I am awestruck to realize it has been 13 years.

I savor the pure essence of love, and the original intent of our manifestation.

InJOY,
Patricia “YEO”
Magdalene of Pure Essence and Original Intent

Wow Patricia…your timing on this is exquisite. I am remembering standing on the Mountain in the sacred grove (it must of been the summer of 1999?) celebrating your emergence as Magdalene of Pure Essence and Original Intent. I still have the ribbons red for Magdalene, White for Madonna and Gold for Moneta. Plus, I just had an interesting communication from Nicole about the bridge of light between the Old and New Earth that was anchored at the 2005 convergence in North Carolina. Thank you so much for taking the time to comment and send your love…it is gratefully received, multiplied and returning to complete the circle of living!!!
With BIG Hugs, Cayelin

What a joy to read of the conscious life and death of your high priestess sister mom, Cayelin. Thank you for sharing your story and hers with us.

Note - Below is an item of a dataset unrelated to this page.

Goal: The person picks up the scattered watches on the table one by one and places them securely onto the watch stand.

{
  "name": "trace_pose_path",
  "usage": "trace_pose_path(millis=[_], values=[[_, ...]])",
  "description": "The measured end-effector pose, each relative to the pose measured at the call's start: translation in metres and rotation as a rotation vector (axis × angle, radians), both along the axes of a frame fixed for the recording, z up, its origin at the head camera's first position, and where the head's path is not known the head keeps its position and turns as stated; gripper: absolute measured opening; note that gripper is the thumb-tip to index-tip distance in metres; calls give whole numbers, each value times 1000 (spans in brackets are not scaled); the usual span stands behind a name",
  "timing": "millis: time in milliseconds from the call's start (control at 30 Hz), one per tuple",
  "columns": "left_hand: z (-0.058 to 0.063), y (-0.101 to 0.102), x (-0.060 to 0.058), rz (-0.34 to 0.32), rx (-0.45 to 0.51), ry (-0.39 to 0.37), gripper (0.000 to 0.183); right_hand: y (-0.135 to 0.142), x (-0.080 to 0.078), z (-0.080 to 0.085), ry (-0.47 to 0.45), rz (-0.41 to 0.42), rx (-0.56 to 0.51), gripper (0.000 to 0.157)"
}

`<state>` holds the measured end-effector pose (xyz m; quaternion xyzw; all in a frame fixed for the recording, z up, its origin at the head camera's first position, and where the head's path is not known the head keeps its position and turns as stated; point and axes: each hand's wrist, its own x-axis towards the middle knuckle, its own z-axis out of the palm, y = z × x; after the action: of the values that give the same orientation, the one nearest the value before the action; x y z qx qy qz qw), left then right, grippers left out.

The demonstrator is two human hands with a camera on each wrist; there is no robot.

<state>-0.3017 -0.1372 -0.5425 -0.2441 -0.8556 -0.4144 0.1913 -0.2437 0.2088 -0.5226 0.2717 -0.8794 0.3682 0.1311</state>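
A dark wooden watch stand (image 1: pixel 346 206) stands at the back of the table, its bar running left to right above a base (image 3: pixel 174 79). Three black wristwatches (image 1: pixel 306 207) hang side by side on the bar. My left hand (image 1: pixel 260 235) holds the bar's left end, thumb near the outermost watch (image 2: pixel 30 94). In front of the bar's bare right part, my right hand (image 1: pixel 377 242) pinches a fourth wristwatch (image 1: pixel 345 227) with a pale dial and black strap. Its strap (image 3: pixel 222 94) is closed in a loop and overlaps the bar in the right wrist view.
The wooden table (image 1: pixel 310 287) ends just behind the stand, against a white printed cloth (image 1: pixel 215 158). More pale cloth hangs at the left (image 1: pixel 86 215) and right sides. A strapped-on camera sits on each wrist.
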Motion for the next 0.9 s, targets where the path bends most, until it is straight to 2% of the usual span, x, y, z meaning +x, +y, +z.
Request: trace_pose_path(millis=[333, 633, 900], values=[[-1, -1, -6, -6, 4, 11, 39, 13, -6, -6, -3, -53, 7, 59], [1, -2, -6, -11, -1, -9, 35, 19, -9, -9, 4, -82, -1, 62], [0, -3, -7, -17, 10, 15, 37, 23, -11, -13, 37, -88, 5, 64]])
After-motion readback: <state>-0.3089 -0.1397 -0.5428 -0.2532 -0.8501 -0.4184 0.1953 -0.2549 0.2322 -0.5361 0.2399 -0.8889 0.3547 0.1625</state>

My mother died in my arms in 1990, when I was only 35. I realized as her body began to fail that I was the one blessed to be able to midwife her transition… and that process changed everything in my life and put me on the path that led to me out of Mormon patriarchy and into high priestess training.

Those of us who have the responsibility and honor of midwifing the deaths of our loved ones are blessed indeed.

Much Love to you as you celebrate your dear mother’s Life.